Geçen sezonun insanı futboldan soğutan renksizliği, temposuzluğu ve kalitesizliğinden sonra; dün geceki maç mazbut bir müjde oldu. Yeni sezonda canımız sıkılmayacak...
Bursa’nın maçın başlarında bir Avrupa takımı kıvamındaki oyun kurgusu/takım oyunu/etkin alan paylaşımı görülmeye değerdi. Doğrunu isterseniz, (Jorquera’nın orta saha liderliğinde) kupayı kaldırmaya daha yakın bir aday görüntüsü verdi. Ama fiyakasını Yasin bozdu.
Sonrasında Bursaspor’da başlayan moral bozukluğu, takım bütünlüğünü epey zedeledi. Oysa yeşil-beyazlılar; gündüz seyrettiğim Premier Lig açılış maçındaki Tottenham’ın, Manchester United’i bloke etmesi gibiydi. Ama her ikisi de beklenmedik anda gol yiyerek, tempodan düştüler.
***
Galatasaray; gene Muslera’nın aynı pozisyonda arka arkaya mucize kurtarışlarıyla ayakta kalırken, maça ortak olması biraz zaman aldı. Oyuna, rakibe, sahaya hakim olduktan sonra; strateji yüklü ayarlanmış ataklara yöneldi. Şansa değil sisteme dayandı.
Bunda çok mu başarılıydı? Belki hayır ama, en azından derli-toplu göründü. Fakat zaman zaman ritim bozukluğu göstermesi, rakibini cesaretlendirici bir tutukluktu. Ligde böyle olmamalı... Süreklilik şart!

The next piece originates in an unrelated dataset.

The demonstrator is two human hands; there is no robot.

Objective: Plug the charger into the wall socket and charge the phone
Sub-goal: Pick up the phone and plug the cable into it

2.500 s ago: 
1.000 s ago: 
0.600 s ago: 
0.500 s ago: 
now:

Aynı maç içinde keskin zikzaklar ve dengesiz gel-gitler, pek de iyi sinyaller değildir. Maçın başında neysen, maçın sonunda da aynıysan; sistem oturmuş demektir. Akse, her türlü riske açıksın.
***
Maç aktif, efektif ve keyifli başlasa da; sonradan bu özellikleri epey erozyona uğradı. Hatta bir ara sıradanlaştı. Gene de bu durumu sezon başı olmasına ve sıcağa bağlayıp hoşgörüyle karşılayalım. Netice itibariyle sonunda kupa kazanıldı. Müzesine götüreni kutlamak gerekir.
Podolski iyi niyetliydi ama, ondan beklenen performansın hayli uzağındaydı. Hayal kırıklığı yaratmadı ama, gözalıcı da değildi.
Bursa’da ise, ilk yarıdaki performansıyla Jorquera çok iyiydi.